All things considered, Portal in the Pines stands out as an impressive work for its budget. There are good performances throughout the film, and even when the story becomes a bit confusing in terms of “what movie are we watching,” it remains engaging enough to keep watching. Kruithof does a decent job juggling the madness, which is no small task when the film keeps changing lanes every ten minutes.

Ashton Leigh’s Ashley, Jessie’s ex-wife, is written to be aggressively frustrating, and mission accomplished there. She’s the kind of character who makes you want to yell at the screen, so credit where it’s due. On the brighter side, Jamie Kennedy as Herby brings some much-needed comic relief and actually fits surprisingly well into all the alien encounter nonsense. His scenes are easily among the most entertaining in the film. Sierra DeRose’s Evelyn also leaves a good impression, especially given her connection to the opening disaster, though it definitely feels like the movie could have used more of her.

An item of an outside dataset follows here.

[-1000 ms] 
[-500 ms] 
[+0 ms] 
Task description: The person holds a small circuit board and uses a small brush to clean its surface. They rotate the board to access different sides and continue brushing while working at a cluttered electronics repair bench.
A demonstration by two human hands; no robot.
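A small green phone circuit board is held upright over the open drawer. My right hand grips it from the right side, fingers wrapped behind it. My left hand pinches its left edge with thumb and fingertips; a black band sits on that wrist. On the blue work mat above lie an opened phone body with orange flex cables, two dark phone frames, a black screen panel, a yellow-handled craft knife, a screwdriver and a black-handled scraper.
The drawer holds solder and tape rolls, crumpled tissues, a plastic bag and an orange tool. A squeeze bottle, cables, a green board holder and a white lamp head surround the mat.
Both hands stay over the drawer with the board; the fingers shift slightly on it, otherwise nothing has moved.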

The effects are fair for the budget and do enough to sell the more bizarre moments. But where Portal in the Pines really stumbles is the finale. After spending so much time building toward stopping the satanists from opening the gates of hell, the final confrontation is so silly it borders on parody. Then, just when you expect some kind of payoff, the ending takes the cheapest and laziest possible exit route.

Portal in the Pines (2025) #jackmeatsflix
Portal in the Pines (2025)

Still, despite being all over the place, Portal in the Pines is semi-watchable in that oddly entertaining “I can’t believe they went there” kind of way. It’s messy and overloaded with ridiculous tropes, but at least it never dies of boredom.